Когда нас держат - страница 4
Чтобы доказать себя, вера пользуется машинкой сомнения. То, что некогда присутствовало, доказывается отсутствием. Без доказательства мы можем понимать, думал он, можем доказывать без понимания.
В грязной яме никто не разговаривал, казалось, часами. Слышно ли тебе человека, думающего в темноте? Да.
– Могу луну рукой накрыть, – произнес Гиллиз.
Снег падал на эти поля в железном веке, в бронзовом веке, на тех, кто погребен под ним самим, на дальние деревья, что как таблица Снеллена. Скоро, подумал он, уже не удастся различить мельчайшую строку.
Там, где Джон и Хелена ждали у станции, дорожный знак истерся дождем, каждая буква – лишь легчайшая вмятина, как будто палец способен стереть камень.
Ночь нарастала вокруг них постепенно, медленным прониканием. Как марь с моря, как любовь, что постепенно промачивает нас насквозь.
Ему б надо не забыть записать это в дневник, когда он сможет дотянуться до него в кармане, от карандаша еще немного осталось: если пойдешь не по той дороге, никогда не доберешься до места встречи.
Что мать говорит своему ребенку, когда тот просыпается среди ночи, а душу его тошнит от страха? Что ему надежно в ее объятьях, что он любим ею навсегда, ничто не завершит ту любовь, в которой она его держит, любовь без конца. И он смотрит ей в лицо, лицо беспримесной любви, и медленно позволяет этой любви пропитать себя, и засыпают они в объятьях друг у дружки, старая мать и выросший сын, разделенные сотнями миль.
Возможно, после смерти, думал он, мы теряем подробности и сохраняем лишь чувство, связанное с этими подробностями. Это ли душа знает в смерти – отделение чувств от памяти?
Твид ее пальто, шелк ее платья.
Он вернулся домой из школы и обнаружил, что мать лежит на кровати, – прежде никогда в жизни не видел он, чтоб она укладывалась днем. Лежала она на боку; он видел ее ребра и тазовую кость. Она даже туфель не сняла, сношенных черных туфель на шнуровке, которые носила всегда. Он никогда не забудет своей нежности и страха. Она протянула руку, держа раскрытой ладонь, и он лег с нею рядом.

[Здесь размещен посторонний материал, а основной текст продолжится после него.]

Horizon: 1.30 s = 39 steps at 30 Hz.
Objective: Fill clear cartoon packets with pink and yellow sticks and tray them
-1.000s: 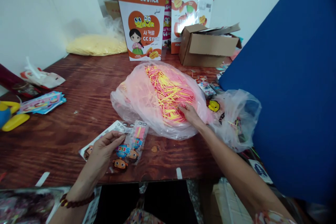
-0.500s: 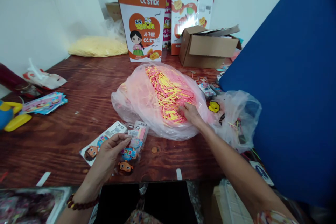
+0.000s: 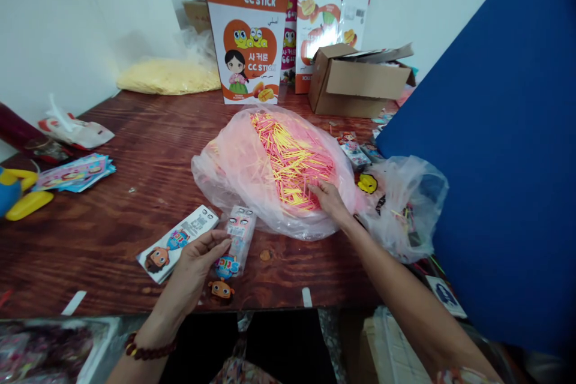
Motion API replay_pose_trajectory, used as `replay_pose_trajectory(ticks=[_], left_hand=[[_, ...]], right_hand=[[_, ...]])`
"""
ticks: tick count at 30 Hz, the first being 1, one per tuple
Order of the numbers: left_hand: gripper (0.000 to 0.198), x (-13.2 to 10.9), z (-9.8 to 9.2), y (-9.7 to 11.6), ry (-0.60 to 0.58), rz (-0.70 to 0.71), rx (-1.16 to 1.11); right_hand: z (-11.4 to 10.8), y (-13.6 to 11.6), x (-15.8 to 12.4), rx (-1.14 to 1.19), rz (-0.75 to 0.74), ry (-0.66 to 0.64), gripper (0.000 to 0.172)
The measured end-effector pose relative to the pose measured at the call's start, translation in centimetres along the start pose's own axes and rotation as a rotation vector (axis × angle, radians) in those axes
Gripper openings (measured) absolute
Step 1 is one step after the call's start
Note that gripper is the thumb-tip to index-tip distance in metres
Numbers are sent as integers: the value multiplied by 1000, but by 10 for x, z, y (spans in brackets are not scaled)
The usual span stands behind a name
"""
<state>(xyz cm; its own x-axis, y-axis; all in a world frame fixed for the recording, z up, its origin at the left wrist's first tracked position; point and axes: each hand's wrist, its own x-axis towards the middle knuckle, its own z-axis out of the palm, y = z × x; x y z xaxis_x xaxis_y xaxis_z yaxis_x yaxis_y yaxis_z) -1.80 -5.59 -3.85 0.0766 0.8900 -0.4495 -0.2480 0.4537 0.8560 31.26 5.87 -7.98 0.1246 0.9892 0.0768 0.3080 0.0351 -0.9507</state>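
Observation:
My left hand (image 3: 200, 261) is closed, thumb and fingertips pinched at the edge of a clear printed packet (image 3: 227, 266) with a cartoon face at its lower end. Part of that packet overlaps other clear packets, so their borders are hard to tell apart. My right hand (image 3: 329, 199) reaches into a large clear plastic bag (image 3: 234, 150) full of thin pink and yellow sticks (image 3: 292, 159). Its fingers pinch a few pink sticks at the lower right of the heap. Left of the clear packets lies a stack of white printed packets (image 3: 180, 243).
Behind the bag stand printed cartons (image 3: 249, 30) and an open brown box (image 3: 364, 81). A smaller clear bag (image 3: 405, 204) lies to the right, beside a blue panel (image 3: 495, 162). Tissues (image 3: 76, 132) and blue-pink packets (image 3: 74, 174) are at the left.
My left hand has shifted slightly right, and the clear packet has moved with it over the others. My right hand stays at the sticks, having moved only a little.

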Motion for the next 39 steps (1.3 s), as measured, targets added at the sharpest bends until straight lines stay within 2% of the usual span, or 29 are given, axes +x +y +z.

Сколько ему тогда было? Не больше двенадцати или тринадцати. Отец его умер недавно. Вообще-то, не сильно моложе того юного солдатика, что за ним сейчас наблюдал, он почти б до него дотронулся, если б только смог вытянуть руку.
Не сбежать от боли веры даже в этой тьме, даже когда верование совершенно распалось; если части можно вновь собрать воедино, получится фонарь или винтовка? Любое слово, произнесенное сердцем, даже горчайшее отречение или презрение, повисает в воздухе, ожидая отклика.
Мать его уснула, а он, лежа с нею рядом, слушал дождь. Теплый летний дождь, часто говорила его мать, от которого ей хотелось выбежать наружу, чтобы ощутить его у себя на руках, чтобы запрокинуть к нему лицо.
А если он тут умер? В этой пакости, а не в чистом морском рассоле, без фуфайки цвета ночного моря, промокшей насквозь и цепляющейся за кожу, холодной и тяжелой, как кольчуга, и никого, кто распознал бы ошибку?
Трапезы в садике, опрометью в дом раздеться, назавтра чайные чашки находятся в траве, полные дождя.
Тонкий бледный хло́пок Хелениной ночной сорочки, истертый до прозрачности от сна; слабая тень ее голых ног.
Юный солдатик, не больше чем в двух вытянутых руках от него, продолжал за ним наблюдать, ничего не говоря.